┌─ DATA PROVIDED
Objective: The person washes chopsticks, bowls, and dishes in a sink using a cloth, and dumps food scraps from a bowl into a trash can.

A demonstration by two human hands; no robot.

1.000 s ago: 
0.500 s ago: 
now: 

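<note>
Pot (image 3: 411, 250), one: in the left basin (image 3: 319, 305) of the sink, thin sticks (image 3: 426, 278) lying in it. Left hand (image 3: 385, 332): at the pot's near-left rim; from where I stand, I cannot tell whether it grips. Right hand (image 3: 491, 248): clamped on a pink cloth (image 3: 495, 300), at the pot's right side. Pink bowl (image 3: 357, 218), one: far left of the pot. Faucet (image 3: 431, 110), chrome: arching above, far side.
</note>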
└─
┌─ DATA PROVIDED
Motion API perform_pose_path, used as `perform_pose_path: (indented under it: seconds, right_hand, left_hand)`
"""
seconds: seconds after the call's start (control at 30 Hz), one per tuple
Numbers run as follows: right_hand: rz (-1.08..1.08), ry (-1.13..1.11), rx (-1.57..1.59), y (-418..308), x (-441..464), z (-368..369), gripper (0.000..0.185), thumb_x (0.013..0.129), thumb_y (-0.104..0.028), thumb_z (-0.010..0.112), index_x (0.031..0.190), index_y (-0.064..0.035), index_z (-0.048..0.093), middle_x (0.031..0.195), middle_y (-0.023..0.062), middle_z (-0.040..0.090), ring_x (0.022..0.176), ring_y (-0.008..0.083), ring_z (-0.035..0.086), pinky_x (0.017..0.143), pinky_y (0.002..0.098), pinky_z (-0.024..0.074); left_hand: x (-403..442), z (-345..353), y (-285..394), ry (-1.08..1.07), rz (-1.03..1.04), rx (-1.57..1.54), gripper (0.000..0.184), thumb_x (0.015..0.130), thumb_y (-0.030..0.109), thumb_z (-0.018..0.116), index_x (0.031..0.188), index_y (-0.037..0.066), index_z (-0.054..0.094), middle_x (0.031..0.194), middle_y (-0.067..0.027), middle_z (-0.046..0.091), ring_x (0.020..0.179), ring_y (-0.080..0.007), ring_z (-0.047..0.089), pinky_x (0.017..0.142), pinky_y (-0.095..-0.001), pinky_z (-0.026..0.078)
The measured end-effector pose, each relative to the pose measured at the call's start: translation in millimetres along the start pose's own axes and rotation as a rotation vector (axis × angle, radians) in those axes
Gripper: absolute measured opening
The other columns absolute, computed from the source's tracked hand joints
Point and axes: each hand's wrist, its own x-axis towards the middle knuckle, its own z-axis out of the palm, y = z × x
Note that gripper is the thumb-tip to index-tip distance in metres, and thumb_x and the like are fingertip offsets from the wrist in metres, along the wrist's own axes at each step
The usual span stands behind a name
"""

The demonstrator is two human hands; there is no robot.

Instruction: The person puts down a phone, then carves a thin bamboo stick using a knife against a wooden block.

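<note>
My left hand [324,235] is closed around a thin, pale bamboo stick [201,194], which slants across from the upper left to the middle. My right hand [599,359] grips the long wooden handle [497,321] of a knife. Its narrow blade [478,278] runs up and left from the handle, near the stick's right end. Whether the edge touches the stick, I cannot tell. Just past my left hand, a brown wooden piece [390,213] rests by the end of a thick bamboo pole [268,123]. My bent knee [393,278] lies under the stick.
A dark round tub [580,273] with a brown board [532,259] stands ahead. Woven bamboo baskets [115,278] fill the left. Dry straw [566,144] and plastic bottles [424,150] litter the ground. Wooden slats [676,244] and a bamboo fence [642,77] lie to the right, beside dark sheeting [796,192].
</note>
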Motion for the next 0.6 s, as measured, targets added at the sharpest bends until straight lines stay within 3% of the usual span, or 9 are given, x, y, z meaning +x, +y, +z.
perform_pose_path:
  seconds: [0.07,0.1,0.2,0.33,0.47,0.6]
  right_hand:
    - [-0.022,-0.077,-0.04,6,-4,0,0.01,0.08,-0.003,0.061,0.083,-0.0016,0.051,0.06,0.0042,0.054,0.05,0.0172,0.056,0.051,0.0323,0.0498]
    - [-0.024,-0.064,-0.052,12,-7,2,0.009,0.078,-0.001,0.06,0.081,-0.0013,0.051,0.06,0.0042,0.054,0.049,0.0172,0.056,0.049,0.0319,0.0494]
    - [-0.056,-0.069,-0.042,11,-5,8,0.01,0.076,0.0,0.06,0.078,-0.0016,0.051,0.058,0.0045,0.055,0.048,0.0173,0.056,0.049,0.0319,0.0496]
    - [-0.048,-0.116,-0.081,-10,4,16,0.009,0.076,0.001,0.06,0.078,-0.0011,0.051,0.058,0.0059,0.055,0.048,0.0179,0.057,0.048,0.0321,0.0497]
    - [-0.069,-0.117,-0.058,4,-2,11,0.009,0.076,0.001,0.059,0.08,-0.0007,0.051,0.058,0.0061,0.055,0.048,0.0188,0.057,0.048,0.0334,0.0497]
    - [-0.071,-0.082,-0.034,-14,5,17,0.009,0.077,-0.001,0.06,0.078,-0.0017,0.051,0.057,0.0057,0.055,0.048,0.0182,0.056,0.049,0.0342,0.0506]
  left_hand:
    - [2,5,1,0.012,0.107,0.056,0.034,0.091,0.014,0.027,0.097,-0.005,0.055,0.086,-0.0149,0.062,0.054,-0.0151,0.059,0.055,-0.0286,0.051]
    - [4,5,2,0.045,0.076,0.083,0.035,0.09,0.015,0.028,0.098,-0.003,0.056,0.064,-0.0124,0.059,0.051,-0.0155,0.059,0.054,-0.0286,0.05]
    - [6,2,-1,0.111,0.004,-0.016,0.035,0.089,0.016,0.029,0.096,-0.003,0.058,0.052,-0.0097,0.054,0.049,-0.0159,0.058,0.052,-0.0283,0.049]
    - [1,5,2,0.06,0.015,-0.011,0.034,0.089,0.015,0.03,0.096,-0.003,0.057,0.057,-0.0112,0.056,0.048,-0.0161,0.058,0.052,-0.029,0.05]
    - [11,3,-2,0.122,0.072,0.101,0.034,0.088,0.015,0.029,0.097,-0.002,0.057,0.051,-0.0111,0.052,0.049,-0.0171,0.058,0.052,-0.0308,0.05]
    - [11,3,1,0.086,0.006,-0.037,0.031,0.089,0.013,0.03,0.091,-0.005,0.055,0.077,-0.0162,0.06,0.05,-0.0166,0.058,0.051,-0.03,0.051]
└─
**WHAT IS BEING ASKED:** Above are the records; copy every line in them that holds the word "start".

**RESPONSE:**
seconds: seconds after the call's start (control at 30 Hz), one per tuple
The measured end-effector pose, each relative to the pose measured at the call's start: translation in millimetres along the start pose's own axes and rotation as a rotation vector (axis × angle, radians) in those axes

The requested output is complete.